WHAT YOU NEED TO DO — Reproduce the data below word for word.

COLLECTED MATERIAL —
####################
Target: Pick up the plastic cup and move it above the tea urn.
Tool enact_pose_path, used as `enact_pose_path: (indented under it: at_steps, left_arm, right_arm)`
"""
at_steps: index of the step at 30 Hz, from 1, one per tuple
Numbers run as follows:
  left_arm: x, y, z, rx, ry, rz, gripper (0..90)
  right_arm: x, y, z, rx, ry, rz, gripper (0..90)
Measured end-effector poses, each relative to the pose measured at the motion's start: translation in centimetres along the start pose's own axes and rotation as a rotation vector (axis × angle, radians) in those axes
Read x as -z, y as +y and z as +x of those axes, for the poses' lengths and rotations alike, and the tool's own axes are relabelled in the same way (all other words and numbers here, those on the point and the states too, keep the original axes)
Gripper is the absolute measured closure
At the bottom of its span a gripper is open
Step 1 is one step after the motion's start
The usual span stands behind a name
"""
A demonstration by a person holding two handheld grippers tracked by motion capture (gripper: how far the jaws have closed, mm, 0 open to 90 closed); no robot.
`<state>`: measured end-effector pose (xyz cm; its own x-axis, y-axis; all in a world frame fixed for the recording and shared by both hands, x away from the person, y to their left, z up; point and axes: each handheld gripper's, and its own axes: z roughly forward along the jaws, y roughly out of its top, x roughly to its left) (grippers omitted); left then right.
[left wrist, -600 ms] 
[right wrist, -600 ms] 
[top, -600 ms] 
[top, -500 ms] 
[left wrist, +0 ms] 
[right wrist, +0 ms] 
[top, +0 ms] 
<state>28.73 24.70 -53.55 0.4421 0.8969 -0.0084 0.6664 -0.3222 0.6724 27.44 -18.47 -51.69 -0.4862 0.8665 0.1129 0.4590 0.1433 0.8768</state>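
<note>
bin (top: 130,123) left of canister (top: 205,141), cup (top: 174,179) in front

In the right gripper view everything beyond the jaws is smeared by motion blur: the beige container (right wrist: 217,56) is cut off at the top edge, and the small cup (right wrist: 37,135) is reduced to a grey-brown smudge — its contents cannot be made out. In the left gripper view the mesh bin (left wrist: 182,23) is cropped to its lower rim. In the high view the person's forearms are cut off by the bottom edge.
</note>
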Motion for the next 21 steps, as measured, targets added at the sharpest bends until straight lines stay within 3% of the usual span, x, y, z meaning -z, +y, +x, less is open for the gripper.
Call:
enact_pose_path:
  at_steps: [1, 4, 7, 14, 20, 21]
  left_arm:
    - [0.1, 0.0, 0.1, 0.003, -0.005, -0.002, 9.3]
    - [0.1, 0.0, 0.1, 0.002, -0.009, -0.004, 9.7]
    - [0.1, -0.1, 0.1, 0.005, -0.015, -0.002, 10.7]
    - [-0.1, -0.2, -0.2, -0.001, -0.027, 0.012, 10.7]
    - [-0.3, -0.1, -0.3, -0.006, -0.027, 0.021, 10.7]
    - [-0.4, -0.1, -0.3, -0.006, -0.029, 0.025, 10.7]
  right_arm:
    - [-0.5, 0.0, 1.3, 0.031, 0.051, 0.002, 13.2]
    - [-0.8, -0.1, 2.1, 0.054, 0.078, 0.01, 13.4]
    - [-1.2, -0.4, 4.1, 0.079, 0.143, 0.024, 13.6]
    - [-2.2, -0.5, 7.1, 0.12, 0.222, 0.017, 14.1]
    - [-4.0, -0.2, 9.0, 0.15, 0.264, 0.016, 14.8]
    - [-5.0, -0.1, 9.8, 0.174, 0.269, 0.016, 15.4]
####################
YOUR RESPONSE —
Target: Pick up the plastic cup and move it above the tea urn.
Tool enact_pose_path, used as `enact_pose_path: (indented under it: at_steps, left_arm, right_arm)`
"""
at_steps: index of the step at 30 Hz, from 1, one per tuple
Numbers run as follows:
  left_arm: x, y, z, rx, ry, rz, gripper (0..90)
  right_arm: x, y, z, rx, ry, rz, gripper (0..90)
Measured end-effector poses, each relative to the pose measured at the motion's start: translation in centimetres along the start pose's own axes and rotation as a rotation vector (axis × angle, radians) in those axes
Read x as -z, y as +y and z as +x of those axes, for the poses' lengths and rotations alike, and the tool's own axes are relabelled in the same way (all other words and numbers here, those on the point and the states too, keep the original axes)
Gripper is the absolute measured closure
At the bottom of its span a gripper is open
Step 1 is one step after the motion's start
The usual span stands behind a name
"""
A demonstration by a person holding two handheld grippers tracked by motion capture (gripper: how far the jaws have closed, mm, 0 open to 90 closed); no robot.
`<state>`: measured end-effector pose (xyz cm; its own x-axis, y-axis; all in a world frame fixed for the recording and shared by both hands, x away from the person, y to their left, z up; point and axes: each handheld gripper's, and its own axes: z roughly forward along the jaws, y roughly out of its top, x roughly to its left) (grippers omitted); left then right.
[left wrist, -600 ms] 
[right wrist, -600 ms] 
[top, -600 ms] 
[top, -500 ms] 
[left wrist, +0 ms] 
[right wrist, +0 ms] 
[top, +0 ms] 
<state>28.73 24.70 -53.55 0.4421 0.8969 -0.0084 0.6664 -0.3222 0.6724 27.44 -18.47 -51.69 -0.4862 0.8665 0.1129 0.4590 0.1433 0.8768</state>
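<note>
bin (top: 130,123) left of canister (top: 205,141), cup (top: 174,179) in front

In the right gripper view everything beyond the jaws is smeared by motion blur: the beige container (right wrist: 217,56) is cut off at the top edge, and the small cup (right wrist: 37,135) is reduced to a grey-brown smudge — its contents cannot be made out. In the left gripper view the mesh bin (left wrist: 182,23) is cropped to its lower rim. In the high view the person's forearms are cut off by the bottom edge.
</note>
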Motion for the next 21 steps, as measured, targets added at the sharpest bends until straight lines stay within 3% of the usual span, x, y, z meaning -z, +y, +x, less is open for the gripper.
Call:
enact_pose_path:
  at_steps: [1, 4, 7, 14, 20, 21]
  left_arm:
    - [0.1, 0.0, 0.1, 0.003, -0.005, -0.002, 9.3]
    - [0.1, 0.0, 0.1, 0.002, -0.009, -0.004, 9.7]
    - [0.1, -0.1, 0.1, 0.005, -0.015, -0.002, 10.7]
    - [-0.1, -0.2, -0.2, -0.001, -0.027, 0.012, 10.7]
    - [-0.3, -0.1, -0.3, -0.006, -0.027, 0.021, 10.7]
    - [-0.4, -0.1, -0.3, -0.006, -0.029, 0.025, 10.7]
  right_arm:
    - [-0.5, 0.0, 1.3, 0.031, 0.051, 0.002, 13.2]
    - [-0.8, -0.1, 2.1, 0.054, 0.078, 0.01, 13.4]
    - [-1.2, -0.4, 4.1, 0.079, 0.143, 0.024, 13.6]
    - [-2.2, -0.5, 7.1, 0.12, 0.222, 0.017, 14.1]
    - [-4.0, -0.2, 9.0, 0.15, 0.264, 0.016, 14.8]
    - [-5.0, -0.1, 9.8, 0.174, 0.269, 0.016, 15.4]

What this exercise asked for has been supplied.